First, we built a 20 foot diameter circular platform. The floor beams are 4" x 6" fir and the decking is 2" x 6" tongue and groove spruce. We used a floor sander to produce a smooth floor and afterwards we rolled on six coats of varnish.
After the deck was done, David got a rental truck and picked up our yurt from the Pacific Yurts factory in Cottage Grove, Oregon.
After David drove the dissassembled yurt to our land, our friends Deborah and Ellen met us there we got started erecting the yurt. First, we unrolled the wall lattice and spread it around the periphery of the deck. Then, we attached the entry door frame to the deck and attached the lattice to it.

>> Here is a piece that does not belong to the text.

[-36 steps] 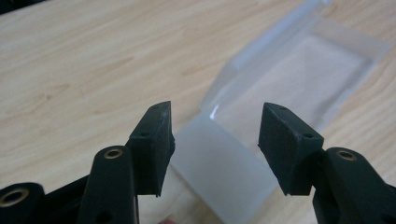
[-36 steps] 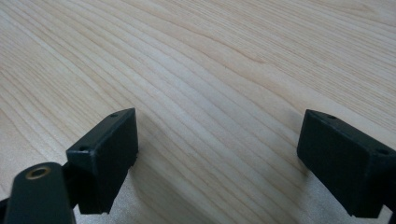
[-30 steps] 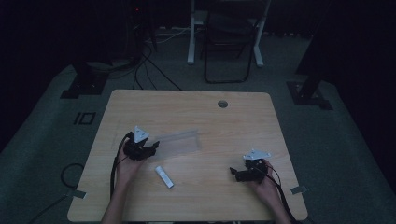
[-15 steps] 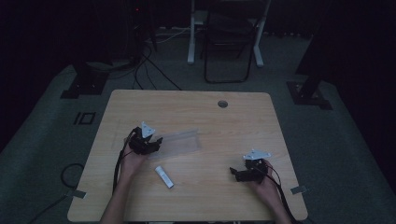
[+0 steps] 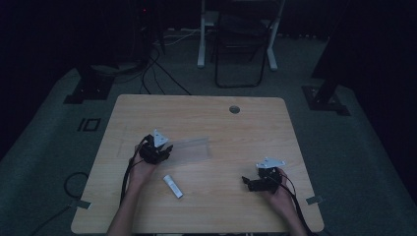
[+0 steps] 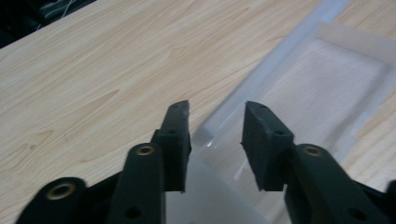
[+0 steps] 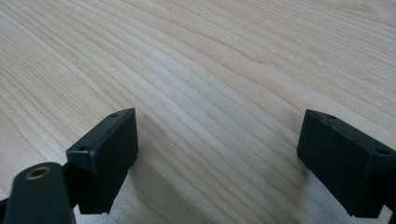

Next, three roof beams were used to raise the center ring and then, the rest of the roof beams were raised. All roof beams rest on a steel cable that runs around the periphery of the top of the lattice wall. With this done, we added the ceiling liner and put an insulation layer on top of this. After this, David carried the roof up a ladder through the center ring. We tried to start spreading the roof, but it stuck to the insulation. The instructions recommended using talcum powder to make it easier to move the roof, but we didn't have any, so we covered it with a tarp and gave up for the weekend.
The next weekend, we came back with our friend Nate. With his help, some scaffolding and four bottles of talcum powder, we easily got the roof in place. After returning the scaffolding, we discovered that the roof was upside down and we used two ropes to quickly flip it. With this done, we hung the outer wall from a cord running under the roof flap. Then, we attached the wall to the entry door frame and screwed the bottom of the wall to the deck's drip edge.
After several trips to the yurt, transporting furniture, we had a nice cozy space, in out of the rain and chill. The yurt has no plumbing (as per code) and all electricity is provided by extension cords connected to our disconnect box.
Anne enjoying the evening, with our neighbor's cat Frodo on the futon bed.